Fai scorrere la pinza sotto la cuticola per rimuoverla dalla regione che copre l'area cerebrale di interesse. Per lavare il cervello esposto, aggiungere circa 100 microlitri di soluzione di emolinfa artificiale, o AHL, alla testa. Dopo il lavaggio, rimuovere l'AHL, lasciando uno strato sottile per evitare che il cervello si secchi.
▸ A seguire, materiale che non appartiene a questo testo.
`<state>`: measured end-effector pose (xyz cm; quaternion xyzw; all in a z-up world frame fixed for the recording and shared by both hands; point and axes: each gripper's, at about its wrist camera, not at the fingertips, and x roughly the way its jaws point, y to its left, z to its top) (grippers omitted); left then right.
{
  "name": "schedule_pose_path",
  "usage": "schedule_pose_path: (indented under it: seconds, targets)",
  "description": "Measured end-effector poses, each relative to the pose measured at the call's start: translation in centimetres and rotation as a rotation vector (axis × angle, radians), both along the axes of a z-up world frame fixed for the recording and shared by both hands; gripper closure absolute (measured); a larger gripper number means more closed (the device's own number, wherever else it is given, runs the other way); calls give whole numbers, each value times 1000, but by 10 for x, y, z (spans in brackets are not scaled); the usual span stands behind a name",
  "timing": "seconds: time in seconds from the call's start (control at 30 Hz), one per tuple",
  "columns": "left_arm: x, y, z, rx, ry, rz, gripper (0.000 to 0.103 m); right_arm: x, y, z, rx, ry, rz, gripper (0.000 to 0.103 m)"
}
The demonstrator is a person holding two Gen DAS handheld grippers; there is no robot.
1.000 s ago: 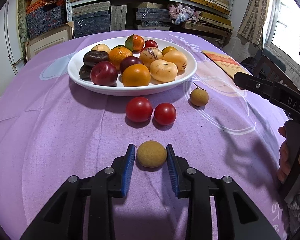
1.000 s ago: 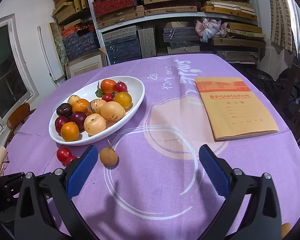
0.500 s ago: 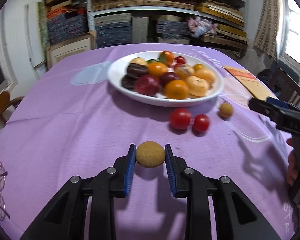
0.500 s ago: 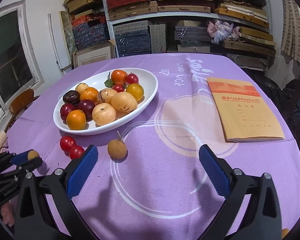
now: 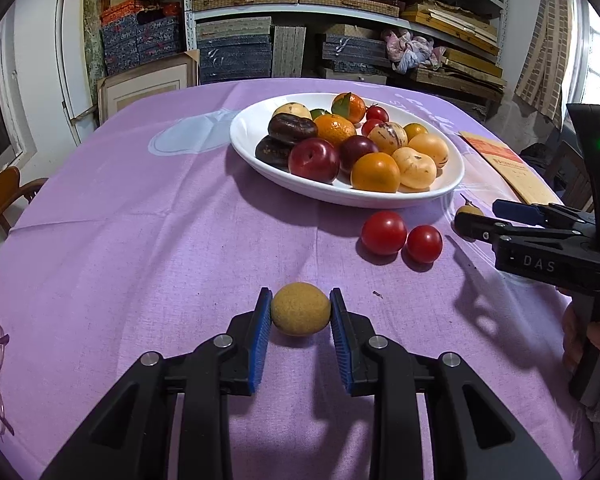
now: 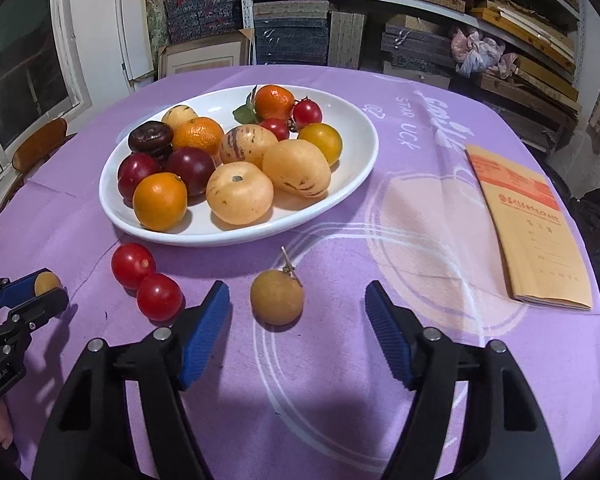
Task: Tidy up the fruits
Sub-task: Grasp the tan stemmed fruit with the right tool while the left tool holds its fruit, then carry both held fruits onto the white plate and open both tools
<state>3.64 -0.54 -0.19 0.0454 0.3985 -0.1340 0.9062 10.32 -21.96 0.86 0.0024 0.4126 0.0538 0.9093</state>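
Left gripper (image 5: 300,312), low centre of the left wrist view: clenched on a round tan fruit (image 5: 300,309), blue pads pressing both of its sides, fruit just above the purple tablecloth (image 5: 148,240) with a shadow beneath it. Same fruit visible at the far left edge of the right wrist view, pinched in the blue tips.

Right gripper (image 6: 298,312), bottom centre of the right wrist view: jaws just been closing, not yet touching anything. Between them, nearer the left pad, a small brown fruit with a stem (image 6: 277,297), resting on the cloth with gaps on both sides.

Upper centre of both views: white oval plate (image 6: 352,168) piled with oranges, plums, pale yellow striped fruits, dark brown fruits and cherry tomatoes. Just below the plate's near rim, lower left in the right wrist view: two red tomatoes (image 6: 146,282) touching each other on the cloth, just beside the left pad of the right gripper.

Right side of the right wrist view: tan booklet (image 6: 528,224) lying flat, well apart from the plate. Right edge of the left wrist view: part of a hand (image 5: 592,344) around the right gripper's handle.
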Motion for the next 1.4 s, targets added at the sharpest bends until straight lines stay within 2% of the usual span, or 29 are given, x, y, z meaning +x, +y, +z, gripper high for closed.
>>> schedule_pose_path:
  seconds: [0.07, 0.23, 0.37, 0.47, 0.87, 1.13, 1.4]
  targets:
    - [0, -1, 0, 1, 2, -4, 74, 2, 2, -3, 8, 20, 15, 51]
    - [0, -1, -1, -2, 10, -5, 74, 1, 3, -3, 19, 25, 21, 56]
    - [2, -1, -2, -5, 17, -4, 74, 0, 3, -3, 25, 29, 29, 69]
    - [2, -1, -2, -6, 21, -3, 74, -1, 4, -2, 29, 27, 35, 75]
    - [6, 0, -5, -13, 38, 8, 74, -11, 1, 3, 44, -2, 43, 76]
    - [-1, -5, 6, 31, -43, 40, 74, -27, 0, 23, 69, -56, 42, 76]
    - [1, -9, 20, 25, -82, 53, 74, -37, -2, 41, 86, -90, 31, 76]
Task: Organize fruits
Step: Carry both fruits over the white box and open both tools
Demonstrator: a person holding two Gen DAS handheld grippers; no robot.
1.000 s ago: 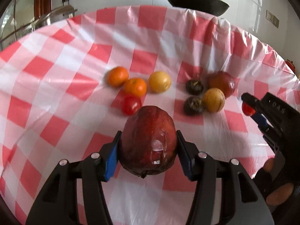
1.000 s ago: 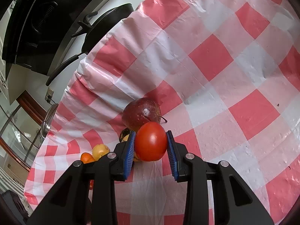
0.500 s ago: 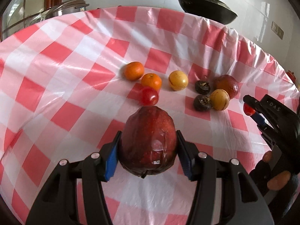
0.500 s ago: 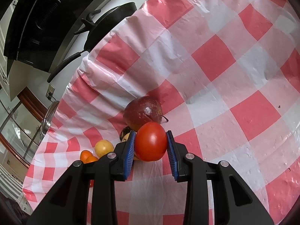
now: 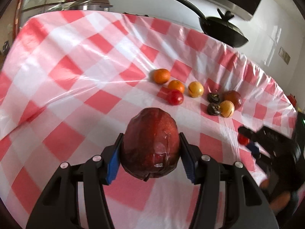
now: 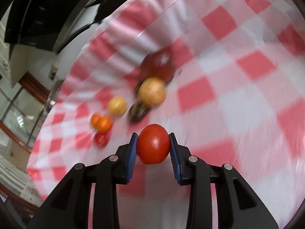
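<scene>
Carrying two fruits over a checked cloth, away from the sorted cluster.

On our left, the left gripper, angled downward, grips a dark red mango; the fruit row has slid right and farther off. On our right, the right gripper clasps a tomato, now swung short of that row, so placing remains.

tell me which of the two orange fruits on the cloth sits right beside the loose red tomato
The nearer orange fruit, the one between the other orange fruit and the yellow fruit. The loose red tomato lies just in front of it; the other sits farther back.
</scene>
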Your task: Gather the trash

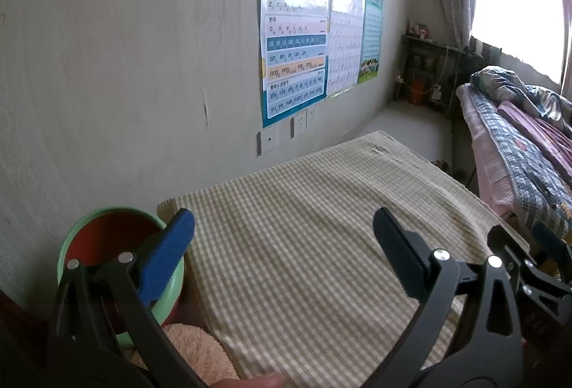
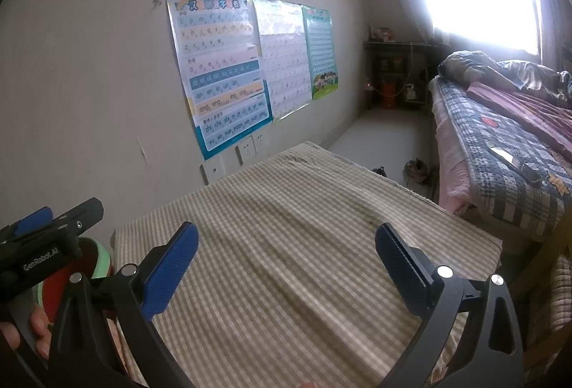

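My left gripper [image 1: 284, 230] is open and empty above a table covered with a beige checked cloth [image 1: 304, 227]. A green bin with a red inside [image 1: 107, 238] stands at the table's left edge, behind the left finger [image 1: 168, 255]. My right gripper [image 2: 286, 245] is open and empty over the same cloth [image 2: 286, 227]. The left gripper's body [image 2: 46, 238] shows at the left in the right wrist view, over the bin [image 2: 100, 263]. No trash shows on the cloth.
A wall with posters [image 1: 296, 41] stands behind the table. A bed with a plaid quilt [image 2: 500, 145] lies to the right, with a phone [image 2: 507, 159] on it. A dark shelf [image 1: 425, 70] stands by the window. Shoes [image 2: 414, 170] lie on the floor.
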A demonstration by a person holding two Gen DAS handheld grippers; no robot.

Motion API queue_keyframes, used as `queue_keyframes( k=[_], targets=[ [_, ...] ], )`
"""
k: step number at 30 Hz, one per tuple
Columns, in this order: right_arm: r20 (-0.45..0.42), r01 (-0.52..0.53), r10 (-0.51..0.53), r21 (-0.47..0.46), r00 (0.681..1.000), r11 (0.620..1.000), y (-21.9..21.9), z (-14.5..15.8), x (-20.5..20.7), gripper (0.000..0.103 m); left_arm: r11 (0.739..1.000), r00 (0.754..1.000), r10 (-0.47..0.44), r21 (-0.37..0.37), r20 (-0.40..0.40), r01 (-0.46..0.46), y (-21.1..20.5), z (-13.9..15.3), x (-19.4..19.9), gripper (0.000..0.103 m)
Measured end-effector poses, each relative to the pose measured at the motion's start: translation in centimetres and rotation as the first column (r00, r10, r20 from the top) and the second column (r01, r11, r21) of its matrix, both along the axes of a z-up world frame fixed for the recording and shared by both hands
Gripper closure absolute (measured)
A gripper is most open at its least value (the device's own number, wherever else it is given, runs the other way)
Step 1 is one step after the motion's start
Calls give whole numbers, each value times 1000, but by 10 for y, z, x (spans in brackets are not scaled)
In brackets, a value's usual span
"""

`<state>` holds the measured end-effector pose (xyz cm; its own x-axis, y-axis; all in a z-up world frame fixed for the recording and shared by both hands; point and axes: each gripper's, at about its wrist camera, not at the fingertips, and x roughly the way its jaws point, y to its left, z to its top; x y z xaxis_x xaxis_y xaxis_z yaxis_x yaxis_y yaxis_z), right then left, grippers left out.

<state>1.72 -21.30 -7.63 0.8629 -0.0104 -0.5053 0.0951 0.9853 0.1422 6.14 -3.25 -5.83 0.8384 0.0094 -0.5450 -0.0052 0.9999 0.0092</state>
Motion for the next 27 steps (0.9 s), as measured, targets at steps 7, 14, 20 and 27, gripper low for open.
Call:
queue_keyframes(
  k=[7,14,20,27],
  targets=[
    [-7,-4,4,-4,1000,1000,1,-2,1,7,1000,1000,6,-5,-8,-6,2,-2,1,5],
    [-19,-7,7,-6,1000,1000,1,-2,2,7,1000,1000,11,10,-16,-11,3,-1,3,5],
    [-15,-20,20,-19,1000,1000,6,3,-1,7,998,999,46,33,-19,-45,9,8,-1,5],
    [-17,-27,27,-23,999,999,9,4,-1,7,996,997,76,35,0,-76,18,16,-6,5]
  ],
)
Usando una pinza affilata, rimuovi le sacche d'aria e tutti i detriti di grandi dimensioni che coprono il cervello. Per visualizzare in modo specifico la zona subesofagea, o SEZ, tagliare l'esofago alla base vicino alla proboscide e nel punto in cui passa attraverso il cervello, utilizzando una pinza molto affilata. Rimuovi questo pezzo per esporre la ZES.
Sotto il microscopio di dissezione, posizionare il vetrino coprioggetto da 10 x 20 millimetri nella fessura angolata della camera di imaging. Caricare circa due microlitri d'acqua, o un altro controllo negativo, nel tubo capillare. Individua la mosca sezionata e concentrati sul labello utilizzando un obiettivo a immersione in aria 10x in campo chiaro.
Allineare il capillare con il labello sotto la vista 10x. Lasciare la posizione capillare direttamente davanti al labello, assicurandosi che sia vicino ma non si tocchi. Sposta il tavolino per centrare la regione del cervello di interesse.
Passa a un obiettivo a immersione in acqua con ingrandimento più elevato come l'obiettivo 40x. Aggiungere circa 200 microlitri di AHL sulla parte superiore del cervello per garantire il contatto con l'obiettivo di immersione. Passa alla potenza del laser a 488 nanometri per localizzare l'espressione di GCaMP nell'area di interesse.
Dopo aver raccolto almeno cinque secondi di fluorescenza basale, spostare manualmente lo stimolatore in modo che il capillare copra il labello per cinque secondi. Rimuovi lo stimolo e continua a catturare per tutto il tempo desiderato. Quindi, rimuovere l'AHL e tornare al campo chiaro 10x per confermare che il vetrino coprioggetti, lo stimolatore e il labello rimangano nella posizione corretta.
Quindi rimuovere la camera di imaging e utilizzare un panno privo di lanugine per rimuovere la prima soluzione dal capillare. Sciacquare la pipetta con acqua e pipettare circa due microlitri del tastant successivo nel tubo capillare. La variazione relativa della fluorescenza nei moscerini Gr64f GCaMP era significativamente più alta per la stimolazione del saccarosio rispetto all'acqua, dimostrando una risposta forte e sostenuta dei neuroni del recettore gustativo dolce.
Il picco di fluorescenza relativa per la stimolazione del saccarosio era significativamente maggiore di quello per l'acqua. La variazione di fluorescenza nei moscerini Gr66a GCaMP era significativamente più alta per la stimolazione della caffeina rispetto all'acqua, mostrando una risposta all'insorgenza e alla rimozione della caffeina. Il modello di proiezione dei terminali assonali nei moscerini Gr66a era distinto da quello di Gr64f, dimostrando la segregazione anatomica dei neuroni recettori gustativi sensibili all'amaro e allo zucchero.